Far EasTone Telecommunications Co (遠傳電信), the nation's second-largest mobile service provider, projected pre-tax profits would drop at a 6.4-percent quarterly pace in the current quarter amid stiff competition.
Pre-tax profits may amount to NT$3.51 billion (US$107 million) in the final quarter of this year, compared to NT$3.75 billion in the third quarter, the telecom company said in a statement to the Taiwan Stock Exchange on Tuesday.
The decline in pre-tax income was "primarily the result of a reduction in operating profits," Far EasTone said in the statement.

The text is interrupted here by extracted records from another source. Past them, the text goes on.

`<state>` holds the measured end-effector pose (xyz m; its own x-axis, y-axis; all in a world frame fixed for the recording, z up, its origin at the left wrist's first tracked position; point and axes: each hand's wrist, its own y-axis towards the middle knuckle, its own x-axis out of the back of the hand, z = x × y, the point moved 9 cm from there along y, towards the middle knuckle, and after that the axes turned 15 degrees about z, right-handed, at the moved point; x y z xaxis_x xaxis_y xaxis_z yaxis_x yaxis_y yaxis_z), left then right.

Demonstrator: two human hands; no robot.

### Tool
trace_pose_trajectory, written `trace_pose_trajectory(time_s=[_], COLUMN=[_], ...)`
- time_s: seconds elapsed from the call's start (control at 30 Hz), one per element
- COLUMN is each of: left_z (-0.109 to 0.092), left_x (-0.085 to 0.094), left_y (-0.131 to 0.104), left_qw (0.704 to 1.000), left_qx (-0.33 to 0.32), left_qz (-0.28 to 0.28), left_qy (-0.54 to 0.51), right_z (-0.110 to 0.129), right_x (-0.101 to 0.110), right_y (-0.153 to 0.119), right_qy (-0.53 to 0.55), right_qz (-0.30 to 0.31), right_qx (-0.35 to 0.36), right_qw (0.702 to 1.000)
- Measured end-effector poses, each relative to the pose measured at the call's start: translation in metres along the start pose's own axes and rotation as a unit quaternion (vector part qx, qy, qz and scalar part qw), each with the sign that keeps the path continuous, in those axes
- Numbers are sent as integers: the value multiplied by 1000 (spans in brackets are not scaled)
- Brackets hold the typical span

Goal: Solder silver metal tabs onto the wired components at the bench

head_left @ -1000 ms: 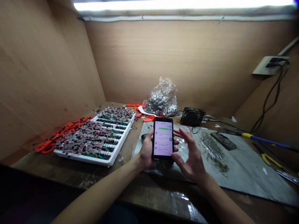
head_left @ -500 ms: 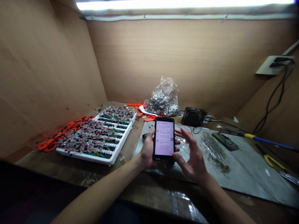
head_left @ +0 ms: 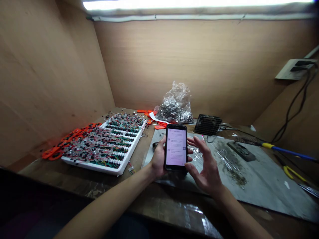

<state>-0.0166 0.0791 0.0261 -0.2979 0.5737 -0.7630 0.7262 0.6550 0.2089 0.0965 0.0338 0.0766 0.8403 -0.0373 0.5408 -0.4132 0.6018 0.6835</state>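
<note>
A black-framed smartphone [head_left: 176, 147] is held upright over the front of the grey mat, its lit screen showing lines of text too small to read. My left hand [head_left: 159, 158] grips it from the left side, thumb along the edge and fingertips showing past the right edge. Beside the phone's right edge is my right hand [head_left: 205, 166], fingers apart and bent. Its thumb is at the phone's lower right corner; whether it touches the screen I cannot tell.
Left stands a white foam tray [head_left: 119, 171] packed with small wired parts, orange plastic pieces [head_left: 51, 153] beside it. Behind are a clear bag of metal parts [head_left: 175, 104] and a small black fan [head_left: 208, 124]. Rightward lie a soldering iron [head_left: 286, 149] and yellow-handled pliers [head_left: 294, 173].
The whole view has shifted very slightly. Both hands and the phone keep the same pose, and the screen text looks the same.
</note>
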Motion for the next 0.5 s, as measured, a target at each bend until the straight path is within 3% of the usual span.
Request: trace_pose_trajectory(time_s=[0.5], left_z=[0], left_x=[-2], left_y=[0], left_qw=[1000], left_qx=[-1], left_qz=[-8], left_qy=[-9], right_z=[0], right_x=[1], right_y=[0], right_qy=[-4], right_qz=[1], right_qx=[-2], right_qw=[1000])
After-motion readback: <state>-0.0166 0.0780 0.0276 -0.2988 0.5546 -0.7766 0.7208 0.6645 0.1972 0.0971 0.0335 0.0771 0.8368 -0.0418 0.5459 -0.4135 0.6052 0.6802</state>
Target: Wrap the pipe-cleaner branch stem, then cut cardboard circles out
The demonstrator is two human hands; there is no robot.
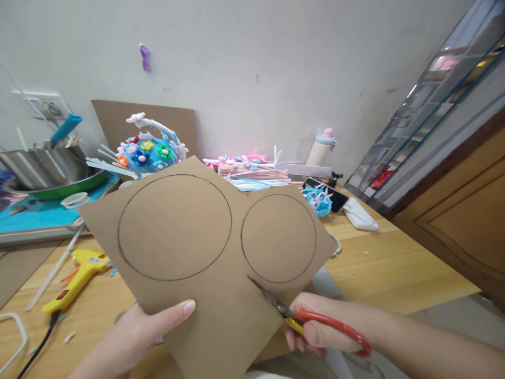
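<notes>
A brown cardboard sheet (213,305), tilted up towards me, carries two drawn circle outlines, the larger on the left. My left hand (158,326) grips its lower left edge, thumb on top and the other fingers hidden behind. In my right hand (315,326) are scissors (329,320) with red handles and a yellow part. One dark blade lies over the face of the cardboard, its tip just below and left of the smaller circle. The other blade is hidden behind the sheet. A V-shaped notch shows in the far edge between the circles.
On the left lies a yellow glue gun (77,279) with a black cord. Behind it a metal pot (47,166) sits in a green basin. A blue flowered basket (152,155), pipe cleaners (252,171), a bottle (321,147), a phone (337,199) and a white pouch (360,213) line the back.
</notes>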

Operating profit would slide almost 10 percent to NT$2.27 billion this quarter from NT$2.49 billion in the third quarter, the company said.
For the full year, Far EasTone said net income may fall 10 percent to roughly NT$3.4 per share from NT$3.8 a share last year.
On an annual basis, the fourth quarter pre-tax income represented a 12.8 percent increase, compared to NT$3.11 billion in net income in the fourth quarter of last year.
Sales would rise slightly to NT$10.91 billion this quarter from NT$10.82 billion made last quarter, the company said.
Merrill Lynch retained a "neutral" rating on Far EasTone, but cut its earnings forecast for the firm by 2.4 percent for this year and by 5.5 percent for next year, saying Far EasTone's plan to step up promotions to boost its market share could erode its EBITDA margin. EBITDA stands for earnings before interest, tax, depreciation and amortization.
Far EasTone shares dropped nearly 2 percent to NT$37.55 yesterday, compared to a 0.09 percent decline in the TAIEX.